Problem description: Nothing but the pictures is dropped; write out all the remaining data below exactly.

Collected material:
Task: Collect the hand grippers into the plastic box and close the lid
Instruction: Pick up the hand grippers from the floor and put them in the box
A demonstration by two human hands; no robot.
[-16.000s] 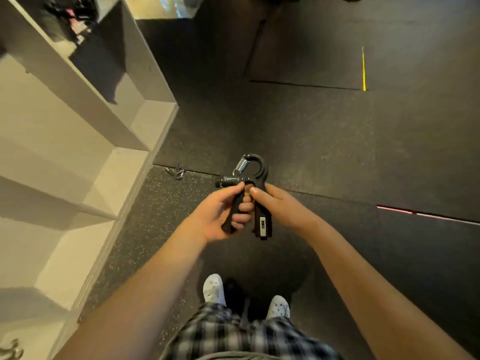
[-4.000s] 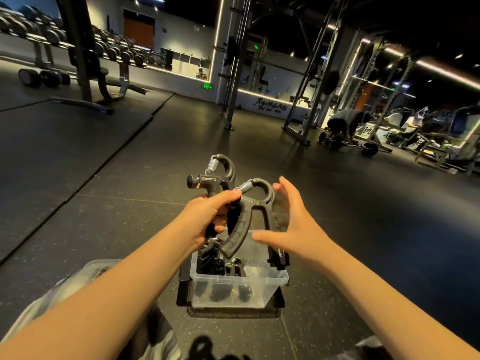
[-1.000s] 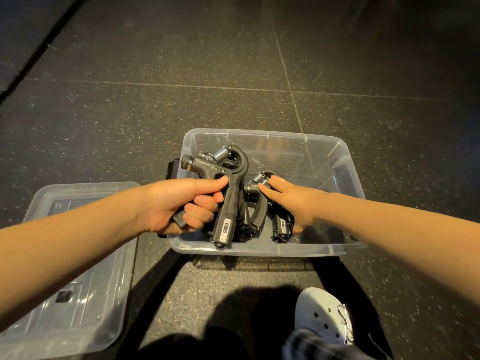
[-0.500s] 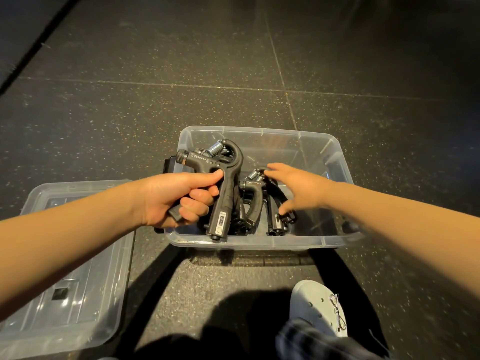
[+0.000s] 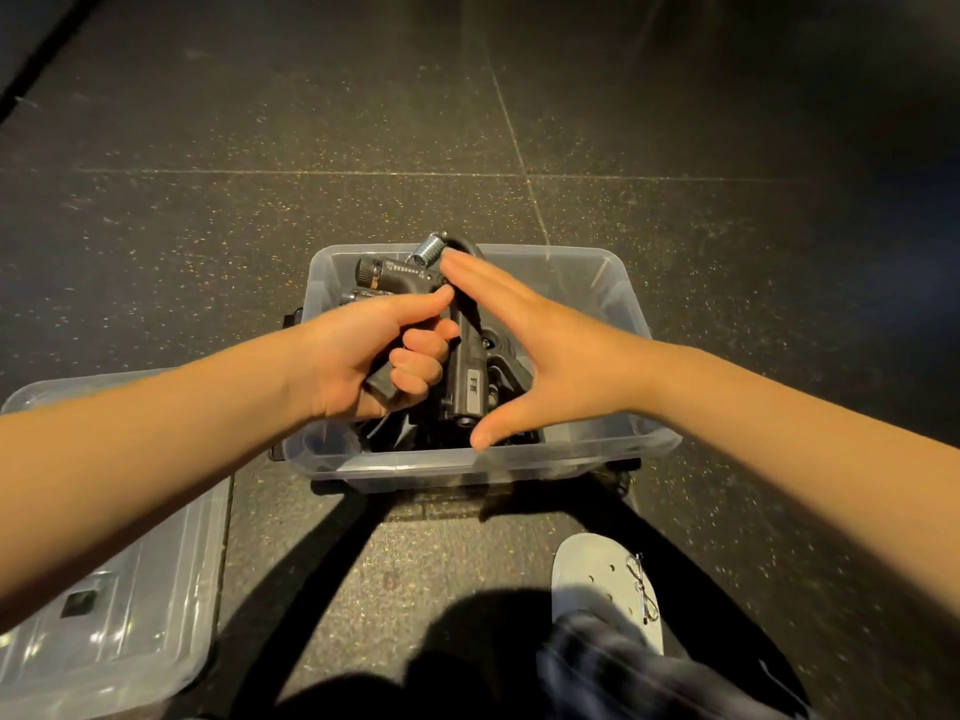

Output for this task:
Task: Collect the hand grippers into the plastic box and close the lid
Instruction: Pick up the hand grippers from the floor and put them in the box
A demonstration by two human hands; no robot.
[-16.000s] 
[-4.000s] 
[-1.000s] 
[-0.500s] 
[+0.000s] 

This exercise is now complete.